En règle générale, dans les cas de crime flagrant ou de délit flagrant puni d’une peine d’emprisonnement, toute personne a qualité pour en appréhender l’auteur et le conduire devant l’officier de police judiciaire le plus proche (article 73 du code de procédure pénale). L’entrée irrégulière de l’étranger qui n’est pas ressortissant d’un État membre de l’Union européenne est punie d’une peine d’emprisonnement d’un an et d’une amende de 3 750 € (article L 621-2 du code de l’entrée et du séjour des étrangers et du droit d’asile). Est qualifié crime ou délit flagrant le crime ou le délit qui se commet actuellement, ou qui vient de se commettre. Il y a aussi crime ou délit flagrant lorsque, dans un temps très voisin de l’action, la personne soupçonnée est poursuivie par la clameur publique, ou est trouvée en possession d’objets, ou présente des traces ou indices, laissant penser qu’elle a participé au crime ou au délit (article 53 du code de procédure pénale).
Dans les Hautes-Alpes, les militants de Génération identitaire
sont passibles de poursuites
Le ministère de la Justice a rappelé l’existence de deux infractions « visant les comportements hostiles à la circulation des migrants ».
C’est un rappel de la loi qui a relancé la polémique. Le procureur de Gap a été amené à révéler, vendredi 11 mai, de révéler l’existence de plusieurs procédures à l’encontre du groupe Génération identitiaire (GI) après la publication, le 4 mai, d’une circulaire du ministère de la Justice, dont le contenu a été révélé par Mediapart mercredi et consulté par Le Monde vendredi. Le ministère y rappelait à tous les procureurs de France l’existence d’infractions « visant les comportements hostiles à la circulation des migrants ».
Une semaine plus tôt, le procureur de Gap avait classé sans suite une enquête ouverte après que des militants du mouvement Defend Europe, lié au groupe d’extrême droite Génération identitaire (GI), s’étaient enorgueillis d’avoir « raccompagné » des migrants à la frontière franco-italienne dans la nuit du 26 au 27 avril. Ils faisaient alors déjà parler d’eux depuis le 21 avril, date à laquelle ils avaient bloqué un col des Hautes-Alpes à l’aide de grillages en plastique pour empêcher des migrants d’entrer sur le sol français.
Le parquet n’avait alors établi « aucune infraction pénale susceptible d’être reprochée à l’encontre de quiconque », provoquant la colère des associations d’aide aux migrants.
Il en existe pourtant, selon le ministère, qui se défend toutefois d’avoir voulu intervenir dans cette affaire. « Suite à plusieurs incidents en lien avec des passages à la frontière de migrants, plusieurs procureurs avaient interrogé la Chancellerie par l’intermédiaire des procureurs généraux, explique Rémy Heitz, auteur de la circulaire et directeur des affaires criminelles et des grâces au ministère. Ces textes sont rarement appliqués, notre objectif était de rappeler l’état du droit afin que l’État puisse apporter une réponse coordonnée. »

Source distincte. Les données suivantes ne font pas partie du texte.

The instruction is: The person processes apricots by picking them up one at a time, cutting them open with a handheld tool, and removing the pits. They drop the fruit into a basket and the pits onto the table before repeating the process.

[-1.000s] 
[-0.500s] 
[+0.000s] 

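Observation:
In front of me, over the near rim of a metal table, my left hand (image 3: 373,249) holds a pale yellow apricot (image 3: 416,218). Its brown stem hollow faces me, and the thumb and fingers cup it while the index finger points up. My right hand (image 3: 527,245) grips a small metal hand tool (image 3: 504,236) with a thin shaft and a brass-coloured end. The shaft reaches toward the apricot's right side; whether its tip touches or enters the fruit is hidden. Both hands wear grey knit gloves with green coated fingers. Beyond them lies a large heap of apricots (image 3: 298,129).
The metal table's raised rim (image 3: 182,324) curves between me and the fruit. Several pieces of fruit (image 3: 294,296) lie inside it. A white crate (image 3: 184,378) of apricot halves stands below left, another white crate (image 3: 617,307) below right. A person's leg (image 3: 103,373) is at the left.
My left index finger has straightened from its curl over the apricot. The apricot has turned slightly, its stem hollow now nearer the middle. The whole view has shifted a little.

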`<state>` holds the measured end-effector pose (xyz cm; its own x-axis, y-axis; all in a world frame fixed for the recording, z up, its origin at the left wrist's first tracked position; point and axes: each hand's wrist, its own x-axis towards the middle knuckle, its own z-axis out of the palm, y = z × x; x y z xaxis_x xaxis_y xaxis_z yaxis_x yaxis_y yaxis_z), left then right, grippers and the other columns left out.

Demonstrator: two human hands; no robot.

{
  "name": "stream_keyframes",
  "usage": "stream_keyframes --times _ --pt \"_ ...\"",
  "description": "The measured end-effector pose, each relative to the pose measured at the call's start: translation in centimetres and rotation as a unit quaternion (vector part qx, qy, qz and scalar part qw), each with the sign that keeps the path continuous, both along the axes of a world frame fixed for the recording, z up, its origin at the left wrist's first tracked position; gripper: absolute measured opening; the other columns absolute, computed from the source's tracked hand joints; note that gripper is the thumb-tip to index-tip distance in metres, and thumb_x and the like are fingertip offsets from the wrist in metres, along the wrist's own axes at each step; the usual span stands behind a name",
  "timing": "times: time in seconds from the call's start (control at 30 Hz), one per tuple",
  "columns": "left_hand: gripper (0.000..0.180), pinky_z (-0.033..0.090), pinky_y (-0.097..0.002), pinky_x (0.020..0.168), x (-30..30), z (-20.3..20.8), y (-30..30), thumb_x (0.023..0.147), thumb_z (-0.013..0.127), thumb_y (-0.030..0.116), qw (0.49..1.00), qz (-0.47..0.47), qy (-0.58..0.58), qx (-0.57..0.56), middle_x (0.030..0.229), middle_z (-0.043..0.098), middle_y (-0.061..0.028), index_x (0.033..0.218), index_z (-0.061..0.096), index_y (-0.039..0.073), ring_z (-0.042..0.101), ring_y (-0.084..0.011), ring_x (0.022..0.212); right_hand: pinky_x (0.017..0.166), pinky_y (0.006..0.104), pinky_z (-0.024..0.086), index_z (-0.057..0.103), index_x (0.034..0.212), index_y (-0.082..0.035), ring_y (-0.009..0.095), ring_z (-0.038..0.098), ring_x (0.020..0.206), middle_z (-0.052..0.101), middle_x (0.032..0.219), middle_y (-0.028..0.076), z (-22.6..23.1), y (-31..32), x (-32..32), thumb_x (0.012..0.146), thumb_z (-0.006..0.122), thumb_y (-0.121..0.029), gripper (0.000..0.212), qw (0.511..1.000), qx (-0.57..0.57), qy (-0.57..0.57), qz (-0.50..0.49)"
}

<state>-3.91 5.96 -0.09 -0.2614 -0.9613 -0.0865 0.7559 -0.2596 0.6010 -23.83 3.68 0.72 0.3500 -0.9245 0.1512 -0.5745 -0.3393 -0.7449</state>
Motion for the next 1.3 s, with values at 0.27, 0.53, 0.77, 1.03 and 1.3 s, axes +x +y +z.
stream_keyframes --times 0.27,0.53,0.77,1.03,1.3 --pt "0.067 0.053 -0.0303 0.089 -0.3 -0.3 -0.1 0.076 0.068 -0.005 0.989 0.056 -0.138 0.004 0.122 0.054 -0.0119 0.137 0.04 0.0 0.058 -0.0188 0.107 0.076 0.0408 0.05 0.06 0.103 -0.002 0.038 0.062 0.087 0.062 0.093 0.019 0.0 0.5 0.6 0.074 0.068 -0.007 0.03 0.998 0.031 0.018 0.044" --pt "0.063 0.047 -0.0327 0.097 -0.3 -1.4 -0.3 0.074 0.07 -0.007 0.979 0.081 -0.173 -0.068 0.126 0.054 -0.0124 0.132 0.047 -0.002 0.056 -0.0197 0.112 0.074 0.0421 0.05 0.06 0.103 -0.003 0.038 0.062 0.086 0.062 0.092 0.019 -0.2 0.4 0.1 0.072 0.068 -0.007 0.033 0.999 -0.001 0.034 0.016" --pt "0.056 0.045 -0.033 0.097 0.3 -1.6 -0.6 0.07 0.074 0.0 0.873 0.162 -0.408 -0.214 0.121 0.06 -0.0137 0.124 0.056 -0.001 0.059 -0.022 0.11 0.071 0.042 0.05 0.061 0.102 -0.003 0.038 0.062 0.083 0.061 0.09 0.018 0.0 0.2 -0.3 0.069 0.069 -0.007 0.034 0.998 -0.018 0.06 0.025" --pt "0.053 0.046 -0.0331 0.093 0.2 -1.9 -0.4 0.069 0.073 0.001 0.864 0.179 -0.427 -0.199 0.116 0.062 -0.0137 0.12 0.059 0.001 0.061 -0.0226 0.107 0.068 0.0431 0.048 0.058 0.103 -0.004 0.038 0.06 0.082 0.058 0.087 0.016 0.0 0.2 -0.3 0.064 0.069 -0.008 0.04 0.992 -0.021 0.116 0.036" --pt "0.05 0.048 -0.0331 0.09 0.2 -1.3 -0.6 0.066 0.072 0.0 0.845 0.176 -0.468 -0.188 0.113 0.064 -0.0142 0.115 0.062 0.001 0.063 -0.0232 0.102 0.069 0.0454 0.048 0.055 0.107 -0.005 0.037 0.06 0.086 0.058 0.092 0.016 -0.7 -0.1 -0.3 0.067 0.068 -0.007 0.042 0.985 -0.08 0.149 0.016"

La circulaire – qui rappelle également les délits dont sont passibles les personnes qui viennent en aide aux migrants et les immunités dont elles peuvent bénéficier – fait référence à deux infractions du chapitre « De l’usurpation de fonctions » du code pénal qui permettraient de poursuivre les militants identitaires.
La première, « l’immixtion dans une fonction publique », est passible de trois ans d’emprisonnement et de 45 000 euros d’amende (article 433-12 du code pénal). « Le contrôle du respect des frontières, par la surveillance visuelle ou l’édification d’obstacles, par des personnes hostiles à la circulation des migrants (notamment des militants se revendiquant de la mouvance identitaire) » sont susceptibles de caractériser ce délit, tout comme « la reconduite à la frontière des migrants par ces mêmes personnes, y compris sans violence ».